The Symphonic Dances, Op. 45 (1940), was the last composition of Sergei Rachmaninoff (1873-1943). Composed for and premiered by Eugene Ormandy and the Philadelphia Orchestra, the work contains many references to and quotes from the composer’s earlier works. The outer two movements, “Non allegro” and “Lento assai-Allegro vivace,” are dominated by infectious, rhythmic vitality while the middle “Andante con moto (Tempo di valse)” has unique, shifting harmonies. The first movement quotes the first theme of Rachmaninoff’s Symphony No. 1 which was derived from motifs of Russian church music. The composer’s characteristic statement of the “Dies Irae” from the Roman Catholic Mass for the Dead as well as the quotation of  “Blagosloven esi, Gospodi” (“Blessed be the Lord”) from Russian Orthodox chant dominate the inexorable finale.

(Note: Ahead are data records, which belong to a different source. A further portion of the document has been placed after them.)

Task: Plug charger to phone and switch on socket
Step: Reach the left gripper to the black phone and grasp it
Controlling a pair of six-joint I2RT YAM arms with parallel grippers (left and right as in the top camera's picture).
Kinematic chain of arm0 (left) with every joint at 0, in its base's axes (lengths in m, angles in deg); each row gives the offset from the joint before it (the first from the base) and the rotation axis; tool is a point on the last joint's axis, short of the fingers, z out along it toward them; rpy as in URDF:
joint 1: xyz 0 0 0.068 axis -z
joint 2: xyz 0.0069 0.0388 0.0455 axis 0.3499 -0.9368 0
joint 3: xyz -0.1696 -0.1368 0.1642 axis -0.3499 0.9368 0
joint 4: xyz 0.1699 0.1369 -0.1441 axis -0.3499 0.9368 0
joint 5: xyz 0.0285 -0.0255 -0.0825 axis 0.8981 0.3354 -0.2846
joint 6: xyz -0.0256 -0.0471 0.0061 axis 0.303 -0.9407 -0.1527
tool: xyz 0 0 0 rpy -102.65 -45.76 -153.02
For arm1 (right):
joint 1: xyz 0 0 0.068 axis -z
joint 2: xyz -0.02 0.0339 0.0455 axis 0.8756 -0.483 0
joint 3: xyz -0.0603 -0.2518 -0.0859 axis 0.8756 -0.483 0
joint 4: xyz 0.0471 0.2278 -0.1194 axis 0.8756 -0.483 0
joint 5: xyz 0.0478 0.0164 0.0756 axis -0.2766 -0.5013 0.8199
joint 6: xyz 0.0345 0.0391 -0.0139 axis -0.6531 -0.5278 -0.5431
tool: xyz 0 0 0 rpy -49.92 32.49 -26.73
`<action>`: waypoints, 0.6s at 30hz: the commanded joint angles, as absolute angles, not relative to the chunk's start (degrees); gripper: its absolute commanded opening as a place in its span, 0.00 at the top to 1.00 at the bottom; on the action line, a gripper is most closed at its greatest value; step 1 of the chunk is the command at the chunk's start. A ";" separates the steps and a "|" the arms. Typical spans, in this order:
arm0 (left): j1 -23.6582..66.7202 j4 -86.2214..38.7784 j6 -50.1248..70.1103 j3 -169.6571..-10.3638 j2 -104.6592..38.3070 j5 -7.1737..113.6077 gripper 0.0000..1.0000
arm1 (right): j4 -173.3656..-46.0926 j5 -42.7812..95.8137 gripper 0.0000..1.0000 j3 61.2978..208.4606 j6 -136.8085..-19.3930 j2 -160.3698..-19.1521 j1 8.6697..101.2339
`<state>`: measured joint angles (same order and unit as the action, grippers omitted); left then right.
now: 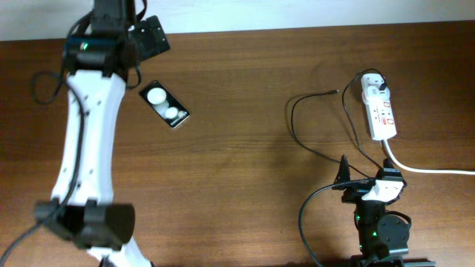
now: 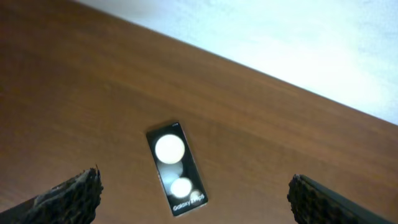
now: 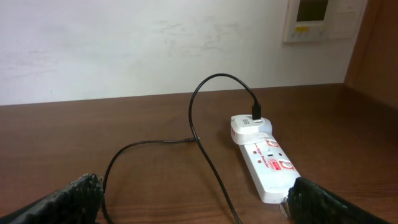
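Observation:
The phone (image 1: 165, 104) is a black slab with two white round patches, lying flat at the upper left of the table; it also shows in the left wrist view (image 2: 176, 168). My left gripper (image 2: 194, 198) is open and empty above it, the phone between the fingertips. The socket (image 1: 379, 110) is a white strip with red marks at the right, also in the right wrist view (image 3: 268, 164). The charger's white adapter (image 3: 249, 127) sits plugged in its far end. The black cable (image 1: 315, 126) loops left, its tip (image 1: 335, 92) lying free. My right gripper (image 3: 193, 198) is open and empty, near the table's front edge.
The socket's thick white cord (image 1: 430, 170) runs off to the right edge. A pale wall (image 3: 124, 43) stands behind the table with a wall panel (image 3: 320, 18) at the upper right. Bare wooden tabletop (image 1: 245, 163) lies between the phone and the cable.

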<state>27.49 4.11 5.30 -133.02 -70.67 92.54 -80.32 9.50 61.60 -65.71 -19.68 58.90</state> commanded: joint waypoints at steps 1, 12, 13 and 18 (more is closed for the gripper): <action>26.66 6.67 2.31 -136.04 -78.65 90.37 0.00 | -80.69 9.17 0.01 61.32 -65.93 -19.28 59.31; 22.59 8.22 -2.89 -135.76 -97.62 77.61 0.01 | -80.69 9.19 0.01 61.32 -65.93 -19.28 59.31; 22.77 8.27 -4.01 -135.76 -98.60 78.61 0.01 | -80.67 9.17 0.01 61.32 -65.93 -19.28 59.31; 22.85 8.35 -8.49 -135.76 -103.02 80.54 0.01 | -80.67 9.17 0.01 61.32 -65.93 -19.28 59.31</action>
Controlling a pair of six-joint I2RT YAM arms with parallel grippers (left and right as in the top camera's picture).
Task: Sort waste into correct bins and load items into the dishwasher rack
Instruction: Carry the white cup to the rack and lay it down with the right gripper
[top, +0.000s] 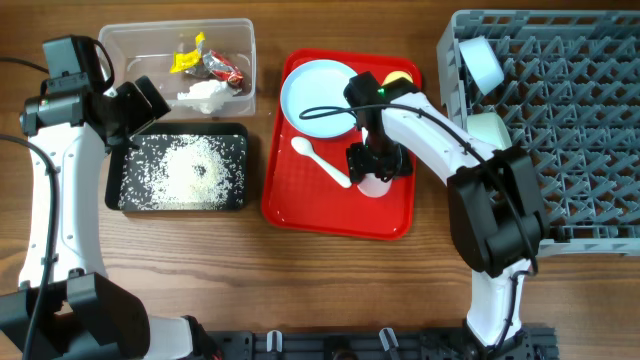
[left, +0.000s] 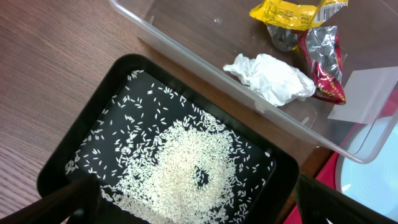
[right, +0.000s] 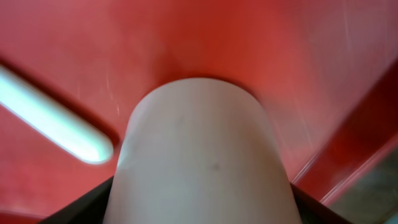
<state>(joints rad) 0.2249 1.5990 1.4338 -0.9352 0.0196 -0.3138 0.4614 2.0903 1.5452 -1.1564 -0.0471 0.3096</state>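
The whitish cup (right: 202, 155) is found on the red tray (top: 300, 205), lodged squarely between the right jaws, which are pressed against its two flanks and are judged clenched on it (the wrist view shows no gap on either side). Its long axis is seen running in line with the jaws' reach. The dishwasher rack (top: 570, 120) lies just rightward, nearest this arm. The left jaws are held released above the black tray (left: 81, 112).

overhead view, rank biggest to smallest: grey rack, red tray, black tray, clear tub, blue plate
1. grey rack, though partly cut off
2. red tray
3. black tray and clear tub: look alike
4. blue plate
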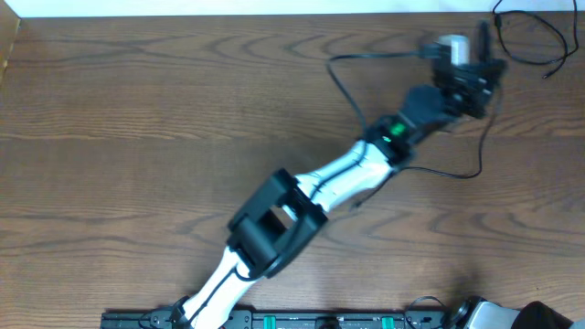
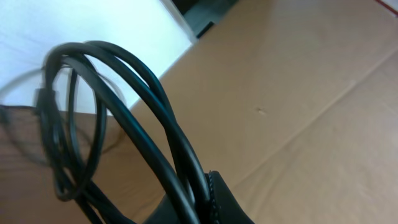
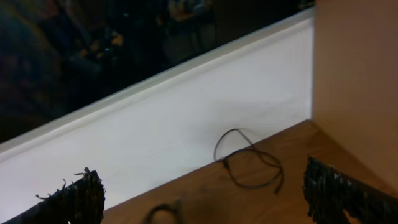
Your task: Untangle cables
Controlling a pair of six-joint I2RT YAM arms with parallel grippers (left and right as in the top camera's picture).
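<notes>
Wooden table (image 1: 137,137) fills the overhead view, with the left arm (image 1: 347,174) stretched toward two o'clock. The left gripper (image 1: 475,73) is clamped on a bunch of black cables (image 2: 124,106). Another loop (image 1: 530,37) lies at one o'clock. The right gripper (image 3: 202,186) hangs wide open, empty. Likely step: lifting the tangle. Next, one strand needs pulling free. No writing is readable.

Overhead camera: fixed above, facing straight down on the table (image 1: 137,119), a wide and distant view.

Left wrist camera: tilted and very close on the cables (image 2: 143,137) (mostly out of focus), with a tan side panel (image 2: 298,93) behind them.

Right wrist camera: low, looking across the tabletop to the white back wall (image 3: 205,118).

The right wrist and overhead views appear to share the far right corner and its loose cable loop (image 3: 249,160).
</notes>
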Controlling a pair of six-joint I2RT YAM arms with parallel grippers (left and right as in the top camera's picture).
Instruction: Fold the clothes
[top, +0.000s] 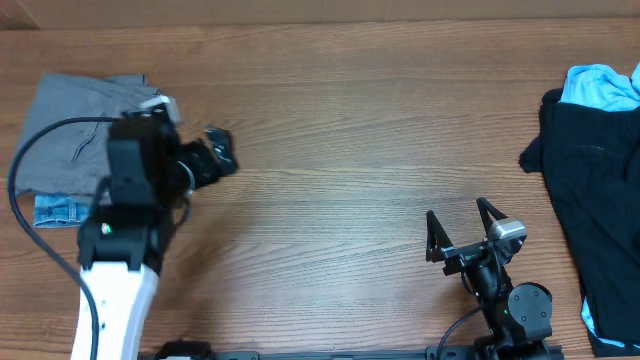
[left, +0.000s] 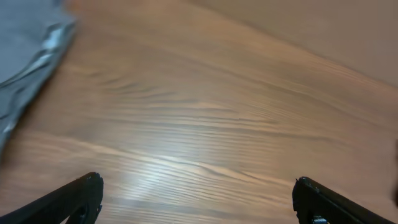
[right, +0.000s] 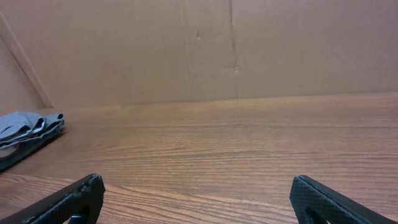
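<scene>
– Black left gripper (top: 222, 150): jaws wide, empty, pointing right over bare table (top: 340, 130)
– Shorts?
– Grey shorts (top: 75, 130) just left of it, behind the wrist, on blue denim (top: 55, 210). Arm hides their long axis
– Right gripper (top: 460, 222)?
– Spread, empty, well apart. Left arm is nearer, forearm up from the near edge, wrist turned away from the pile

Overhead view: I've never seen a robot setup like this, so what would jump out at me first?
Probably the robot itself: its left gripper hangs open beside the grey shorts at the left edge of the table, and its right gripper stands open near the front. Next comes the dark pile on the right, a black garment with a light blue cloth at its far end.
</scene>
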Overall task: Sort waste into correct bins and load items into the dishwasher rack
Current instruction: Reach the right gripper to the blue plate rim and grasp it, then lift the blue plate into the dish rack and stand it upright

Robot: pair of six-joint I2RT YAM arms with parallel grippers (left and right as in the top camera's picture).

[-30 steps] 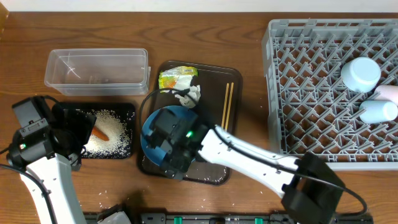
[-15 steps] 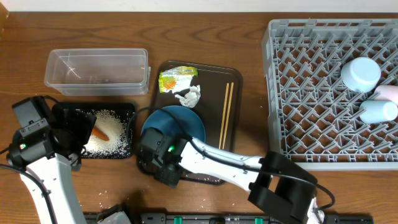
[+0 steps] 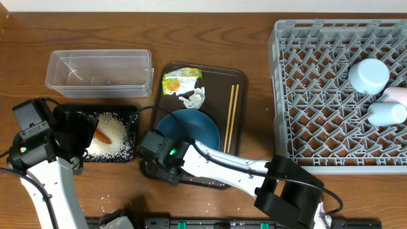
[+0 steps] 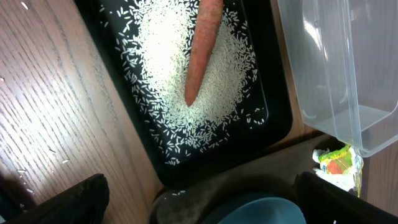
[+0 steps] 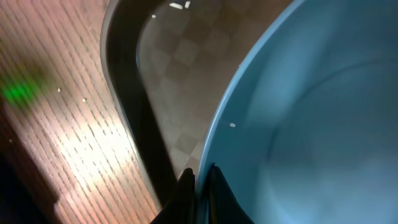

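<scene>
The dark-blue plate [image 3: 191,129] lies on the brown serving tray [image 3: 219,79]. At the plate's near-left edge my right gripper [image 3: 162,158] is shut on the rim; in the right wrist view my right gripper [image 5: 200,182] has one finger on each side of the plate [image 5: 298,124]. Over the black tray [image 3: 131,112], my left gripper [image 3: 77,137] hangs open above the rice [image 4: 186,81] and the carrot [image 4: 202,50]. The tissue [image 3: 194,97], wrapper [image 3: 181,81] and chopsticks [image 3: 233,114] rest on the serving tray. A white cup [image 3: 369,75] and light-blue bowl [image 3: 386,113] sit in the rack [image 3: 318,95].
The clear tub [image 3: 98,71] stands behind the black tray. Stray rice grains lie on the wooden table near its front edge. The rack fills the right side of the table.
My right gripper went from over the plate to its near-left edge and shut on the rim. The plate has shifted slightly right. The left arm has not moved.
</scene>
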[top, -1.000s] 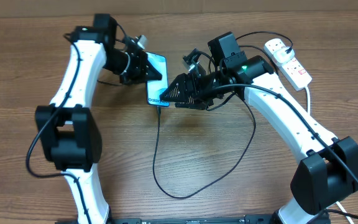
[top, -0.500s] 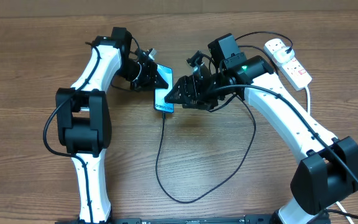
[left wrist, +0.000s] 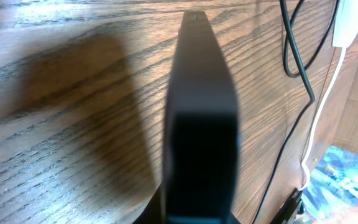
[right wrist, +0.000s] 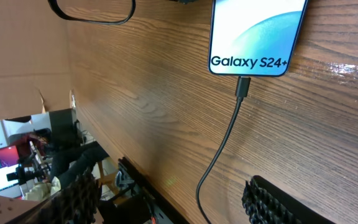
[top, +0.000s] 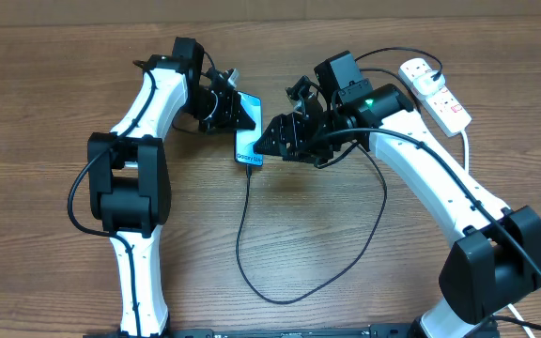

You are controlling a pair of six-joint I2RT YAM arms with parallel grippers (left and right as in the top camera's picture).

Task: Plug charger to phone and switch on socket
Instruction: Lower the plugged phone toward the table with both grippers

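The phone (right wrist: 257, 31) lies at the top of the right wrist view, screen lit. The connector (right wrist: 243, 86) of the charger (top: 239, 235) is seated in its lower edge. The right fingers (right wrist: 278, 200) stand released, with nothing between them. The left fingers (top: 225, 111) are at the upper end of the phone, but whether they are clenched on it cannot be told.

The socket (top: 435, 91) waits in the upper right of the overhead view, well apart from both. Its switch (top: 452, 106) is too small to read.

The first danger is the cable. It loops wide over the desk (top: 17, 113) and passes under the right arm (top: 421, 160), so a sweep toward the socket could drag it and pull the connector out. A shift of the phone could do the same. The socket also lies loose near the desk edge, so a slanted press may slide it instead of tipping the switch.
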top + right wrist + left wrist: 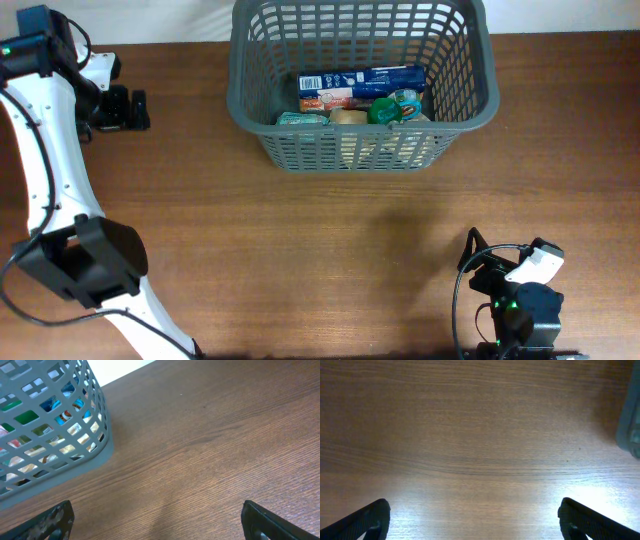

Kalam’s musicians played as if possessed, each section following as one every twist and turn of color and dynamics. The stage was packed with over 100 players. What a pleasure it was to hear 16 cellos, 14 violas, and 7 basses dig into Rachmaninoff’s driving rhythms! It’s unlikely our fine N.C. Symphony or our major cities’ orchestras will be able to field such numbers in the current or foreseeable economy. Many players rose to the challenge of Rachmaninoff’s focus on solo instrumental color, especially in the chamber music-like interlude in the first movement. Kiran Bhardwaj’s fine oboe solo was soon paired with the clarinet of Andrew Warwick. This was joined by the fruity alto saxophone of Alex Poetzsche, who basked in this rare, extended chance to shine in a classical orchestra. Further fine contributions were made by bassoonist Jessica Kunthu, bass clarinetist Margaret Unger, flutist Ellye Walsh, and English horn player Lauren Sinkez. The pairing of Unger’s bass clarinet and Amy DiDomentico’s contrabassoon was particularly pungent. Concertmaster Cynthia Burton’s extended solos were strongly characterized. Kalam had many individual players stand in acknowledgement of their many fine solos, and he honored each section of the orchestra during the second curtain call. Bravo to all!